Problem:
For this exercise, return only the lines in the records below from the one holding "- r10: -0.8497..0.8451" through the one holding "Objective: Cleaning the", including both, exactly as they appear and without pictures.
(Records supplied)
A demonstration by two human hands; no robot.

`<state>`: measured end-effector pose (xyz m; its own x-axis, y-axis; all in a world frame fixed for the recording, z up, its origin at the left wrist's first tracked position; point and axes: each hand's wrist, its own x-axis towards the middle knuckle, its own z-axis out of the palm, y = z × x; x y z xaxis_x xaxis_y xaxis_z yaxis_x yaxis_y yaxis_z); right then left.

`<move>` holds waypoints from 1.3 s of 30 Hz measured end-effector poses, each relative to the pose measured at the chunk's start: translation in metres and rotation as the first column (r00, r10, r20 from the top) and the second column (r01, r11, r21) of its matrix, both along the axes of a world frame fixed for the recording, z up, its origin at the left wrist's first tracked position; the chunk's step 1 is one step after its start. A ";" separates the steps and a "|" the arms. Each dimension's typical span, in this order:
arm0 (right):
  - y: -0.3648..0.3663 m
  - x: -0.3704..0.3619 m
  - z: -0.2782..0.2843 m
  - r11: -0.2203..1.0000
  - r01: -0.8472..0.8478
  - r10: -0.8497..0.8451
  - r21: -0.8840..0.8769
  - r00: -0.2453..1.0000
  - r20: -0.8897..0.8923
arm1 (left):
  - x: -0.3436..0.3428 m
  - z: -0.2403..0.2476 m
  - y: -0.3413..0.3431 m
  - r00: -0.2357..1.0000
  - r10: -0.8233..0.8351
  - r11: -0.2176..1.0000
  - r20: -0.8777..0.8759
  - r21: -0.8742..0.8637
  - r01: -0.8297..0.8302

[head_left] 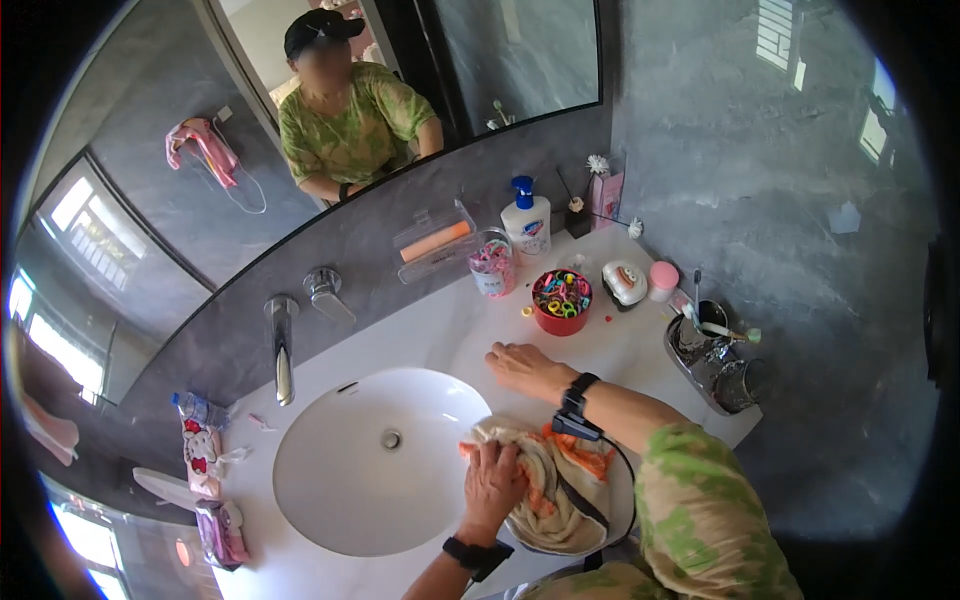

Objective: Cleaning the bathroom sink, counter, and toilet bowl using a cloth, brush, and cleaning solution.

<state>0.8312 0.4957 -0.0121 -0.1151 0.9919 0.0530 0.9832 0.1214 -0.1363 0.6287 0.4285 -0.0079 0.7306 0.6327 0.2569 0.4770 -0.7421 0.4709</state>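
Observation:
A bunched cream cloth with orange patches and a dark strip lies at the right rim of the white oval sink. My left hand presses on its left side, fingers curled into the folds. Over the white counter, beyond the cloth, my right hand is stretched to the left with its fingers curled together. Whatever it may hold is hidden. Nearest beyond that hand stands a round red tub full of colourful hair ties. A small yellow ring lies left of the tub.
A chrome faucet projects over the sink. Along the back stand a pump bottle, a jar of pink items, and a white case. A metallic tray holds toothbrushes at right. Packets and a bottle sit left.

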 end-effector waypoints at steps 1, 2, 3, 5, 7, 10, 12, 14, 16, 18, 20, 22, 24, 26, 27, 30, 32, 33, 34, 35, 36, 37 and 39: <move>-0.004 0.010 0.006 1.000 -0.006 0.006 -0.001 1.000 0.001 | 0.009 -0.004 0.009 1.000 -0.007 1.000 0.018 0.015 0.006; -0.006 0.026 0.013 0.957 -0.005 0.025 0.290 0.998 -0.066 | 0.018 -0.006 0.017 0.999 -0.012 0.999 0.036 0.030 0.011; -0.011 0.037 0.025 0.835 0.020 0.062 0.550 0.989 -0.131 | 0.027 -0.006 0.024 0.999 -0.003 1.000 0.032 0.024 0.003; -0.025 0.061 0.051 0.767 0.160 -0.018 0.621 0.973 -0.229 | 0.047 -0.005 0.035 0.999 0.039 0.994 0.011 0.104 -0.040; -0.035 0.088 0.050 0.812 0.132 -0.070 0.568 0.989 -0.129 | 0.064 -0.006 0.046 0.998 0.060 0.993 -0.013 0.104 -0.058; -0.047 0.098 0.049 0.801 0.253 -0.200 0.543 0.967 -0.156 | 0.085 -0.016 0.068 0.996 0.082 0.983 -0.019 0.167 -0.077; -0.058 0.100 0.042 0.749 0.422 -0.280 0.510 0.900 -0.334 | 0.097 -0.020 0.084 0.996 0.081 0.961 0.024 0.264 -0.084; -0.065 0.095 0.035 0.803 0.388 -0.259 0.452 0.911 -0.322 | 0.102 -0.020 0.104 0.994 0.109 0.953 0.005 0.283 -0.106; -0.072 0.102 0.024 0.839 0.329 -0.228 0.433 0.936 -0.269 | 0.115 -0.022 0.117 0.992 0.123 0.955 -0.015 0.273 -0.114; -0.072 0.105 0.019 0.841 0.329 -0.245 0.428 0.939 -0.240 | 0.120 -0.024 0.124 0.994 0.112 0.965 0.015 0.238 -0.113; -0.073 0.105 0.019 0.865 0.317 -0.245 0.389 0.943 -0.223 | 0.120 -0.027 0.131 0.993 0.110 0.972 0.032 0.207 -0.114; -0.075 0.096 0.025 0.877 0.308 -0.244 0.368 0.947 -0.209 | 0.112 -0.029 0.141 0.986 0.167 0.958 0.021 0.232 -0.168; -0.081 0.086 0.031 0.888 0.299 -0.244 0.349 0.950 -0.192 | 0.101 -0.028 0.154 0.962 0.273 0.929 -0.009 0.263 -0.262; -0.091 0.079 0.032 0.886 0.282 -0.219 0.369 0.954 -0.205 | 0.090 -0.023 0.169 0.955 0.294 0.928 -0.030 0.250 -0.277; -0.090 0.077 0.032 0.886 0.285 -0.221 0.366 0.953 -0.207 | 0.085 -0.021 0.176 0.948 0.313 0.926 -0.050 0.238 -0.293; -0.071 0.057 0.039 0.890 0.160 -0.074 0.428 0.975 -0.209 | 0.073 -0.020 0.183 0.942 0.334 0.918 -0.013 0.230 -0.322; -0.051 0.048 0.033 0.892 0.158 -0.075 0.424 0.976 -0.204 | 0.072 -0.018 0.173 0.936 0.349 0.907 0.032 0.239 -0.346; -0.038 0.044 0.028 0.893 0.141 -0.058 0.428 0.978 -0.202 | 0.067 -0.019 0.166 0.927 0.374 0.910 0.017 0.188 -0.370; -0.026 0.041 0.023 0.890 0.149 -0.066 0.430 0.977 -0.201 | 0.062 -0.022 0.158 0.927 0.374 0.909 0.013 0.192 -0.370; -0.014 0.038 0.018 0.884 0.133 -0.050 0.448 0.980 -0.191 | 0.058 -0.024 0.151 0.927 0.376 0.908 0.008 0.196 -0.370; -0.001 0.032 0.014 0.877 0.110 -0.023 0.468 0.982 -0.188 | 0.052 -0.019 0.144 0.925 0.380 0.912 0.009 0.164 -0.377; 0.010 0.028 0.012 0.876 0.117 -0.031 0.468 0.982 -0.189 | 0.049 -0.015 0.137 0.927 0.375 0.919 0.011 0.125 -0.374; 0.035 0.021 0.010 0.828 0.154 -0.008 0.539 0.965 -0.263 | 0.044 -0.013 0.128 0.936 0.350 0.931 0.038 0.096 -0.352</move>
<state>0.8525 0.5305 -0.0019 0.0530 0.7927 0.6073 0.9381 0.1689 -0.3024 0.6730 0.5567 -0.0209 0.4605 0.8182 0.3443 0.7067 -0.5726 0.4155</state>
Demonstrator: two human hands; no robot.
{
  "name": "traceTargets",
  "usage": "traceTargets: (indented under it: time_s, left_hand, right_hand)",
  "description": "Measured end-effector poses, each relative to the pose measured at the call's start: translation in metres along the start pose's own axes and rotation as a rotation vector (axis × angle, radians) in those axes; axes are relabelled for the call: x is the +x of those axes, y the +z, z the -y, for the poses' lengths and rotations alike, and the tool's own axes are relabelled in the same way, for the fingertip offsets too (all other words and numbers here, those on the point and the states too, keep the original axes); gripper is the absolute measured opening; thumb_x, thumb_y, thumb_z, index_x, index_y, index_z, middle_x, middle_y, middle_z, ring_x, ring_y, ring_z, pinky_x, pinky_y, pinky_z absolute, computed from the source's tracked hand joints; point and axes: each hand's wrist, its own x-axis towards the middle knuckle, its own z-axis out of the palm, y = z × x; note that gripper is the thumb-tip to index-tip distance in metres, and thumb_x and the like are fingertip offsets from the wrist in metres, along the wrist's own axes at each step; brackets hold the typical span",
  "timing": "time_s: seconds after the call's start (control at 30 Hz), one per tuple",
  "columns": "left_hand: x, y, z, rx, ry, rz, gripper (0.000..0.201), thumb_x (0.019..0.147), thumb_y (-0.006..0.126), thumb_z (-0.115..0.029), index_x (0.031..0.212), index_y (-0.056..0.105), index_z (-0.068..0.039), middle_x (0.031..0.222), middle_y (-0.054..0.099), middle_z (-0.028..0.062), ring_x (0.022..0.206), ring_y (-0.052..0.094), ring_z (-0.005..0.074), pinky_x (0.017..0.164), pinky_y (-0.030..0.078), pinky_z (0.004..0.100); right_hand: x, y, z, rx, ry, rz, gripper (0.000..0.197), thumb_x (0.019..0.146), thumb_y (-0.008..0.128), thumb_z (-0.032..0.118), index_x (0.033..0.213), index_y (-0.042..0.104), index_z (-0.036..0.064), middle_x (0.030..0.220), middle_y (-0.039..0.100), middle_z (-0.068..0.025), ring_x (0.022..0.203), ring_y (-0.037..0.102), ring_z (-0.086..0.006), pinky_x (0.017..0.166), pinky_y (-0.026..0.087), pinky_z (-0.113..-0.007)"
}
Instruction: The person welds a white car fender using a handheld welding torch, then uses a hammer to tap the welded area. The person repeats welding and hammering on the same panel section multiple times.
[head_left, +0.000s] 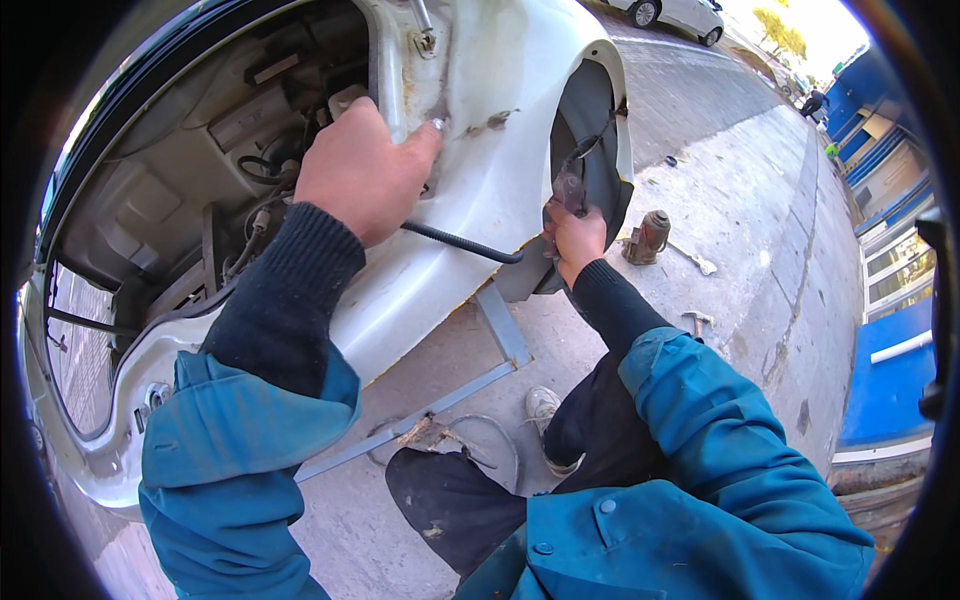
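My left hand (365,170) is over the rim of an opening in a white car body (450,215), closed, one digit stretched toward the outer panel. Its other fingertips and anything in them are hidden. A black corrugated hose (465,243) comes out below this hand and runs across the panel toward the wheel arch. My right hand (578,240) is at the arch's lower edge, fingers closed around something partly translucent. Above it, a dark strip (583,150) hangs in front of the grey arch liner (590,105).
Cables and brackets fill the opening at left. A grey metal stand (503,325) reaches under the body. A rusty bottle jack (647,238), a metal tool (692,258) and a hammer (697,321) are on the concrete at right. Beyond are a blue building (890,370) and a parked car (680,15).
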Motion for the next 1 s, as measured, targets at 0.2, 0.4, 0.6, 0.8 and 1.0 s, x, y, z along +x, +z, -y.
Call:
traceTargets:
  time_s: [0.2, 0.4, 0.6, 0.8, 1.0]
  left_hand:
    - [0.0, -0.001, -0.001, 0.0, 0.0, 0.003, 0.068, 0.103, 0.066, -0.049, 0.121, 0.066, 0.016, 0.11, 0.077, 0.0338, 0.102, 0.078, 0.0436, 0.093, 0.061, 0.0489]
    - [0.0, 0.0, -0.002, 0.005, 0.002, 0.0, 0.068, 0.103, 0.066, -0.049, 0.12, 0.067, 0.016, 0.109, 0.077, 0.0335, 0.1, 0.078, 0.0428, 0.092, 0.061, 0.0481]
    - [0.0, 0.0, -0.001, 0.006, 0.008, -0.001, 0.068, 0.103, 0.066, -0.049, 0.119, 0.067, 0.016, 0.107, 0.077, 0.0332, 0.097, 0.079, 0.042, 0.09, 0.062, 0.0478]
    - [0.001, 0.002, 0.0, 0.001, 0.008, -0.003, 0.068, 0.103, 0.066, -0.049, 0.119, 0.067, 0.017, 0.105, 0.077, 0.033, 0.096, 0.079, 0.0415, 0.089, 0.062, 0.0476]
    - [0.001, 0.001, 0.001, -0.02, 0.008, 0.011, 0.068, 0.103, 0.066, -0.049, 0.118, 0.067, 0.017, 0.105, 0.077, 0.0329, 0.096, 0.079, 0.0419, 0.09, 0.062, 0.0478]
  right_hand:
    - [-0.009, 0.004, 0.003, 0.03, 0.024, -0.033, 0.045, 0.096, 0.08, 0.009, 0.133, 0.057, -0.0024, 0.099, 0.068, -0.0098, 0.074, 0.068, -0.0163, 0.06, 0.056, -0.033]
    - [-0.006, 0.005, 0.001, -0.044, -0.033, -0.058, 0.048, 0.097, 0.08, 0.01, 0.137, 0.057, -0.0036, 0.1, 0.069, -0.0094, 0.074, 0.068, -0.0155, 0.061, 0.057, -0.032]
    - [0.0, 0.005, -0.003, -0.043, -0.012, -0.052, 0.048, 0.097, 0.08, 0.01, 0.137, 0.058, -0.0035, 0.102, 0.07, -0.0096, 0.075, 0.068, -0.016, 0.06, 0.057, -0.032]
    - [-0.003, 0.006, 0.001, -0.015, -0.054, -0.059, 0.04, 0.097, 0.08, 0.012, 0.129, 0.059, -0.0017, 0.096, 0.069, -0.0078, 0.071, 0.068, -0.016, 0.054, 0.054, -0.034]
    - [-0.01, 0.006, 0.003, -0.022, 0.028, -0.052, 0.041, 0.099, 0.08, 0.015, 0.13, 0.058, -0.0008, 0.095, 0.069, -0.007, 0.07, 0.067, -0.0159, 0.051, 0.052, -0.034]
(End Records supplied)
Answer for this exercise:
  - r10: -0.8497..0.8451
  - r21: -0.8840..0.8769
  - r00: -0.2453..1.0000
  - r20: -0.8897..0.8923
arm1 (left):
  - x: -0.3436..0.3428 m
  - z: -0.2403..0.2476 m
  - y: -0.3413..0.3431 m
  - r00: -0.2357..1.0000
  - r10: -0.8233..0.8351
  - r11: -0.2176..1.0000
  - r20: -0.8777..0.8759
  - r21: -0.8742..0.8637
  - r01: -0.8297..0.8302

[head_left] 

Objective: Cleaning the bathroom sink, counter, and toilet bowl using a cloth, brush, and cleaning solution.

Here the output is complete.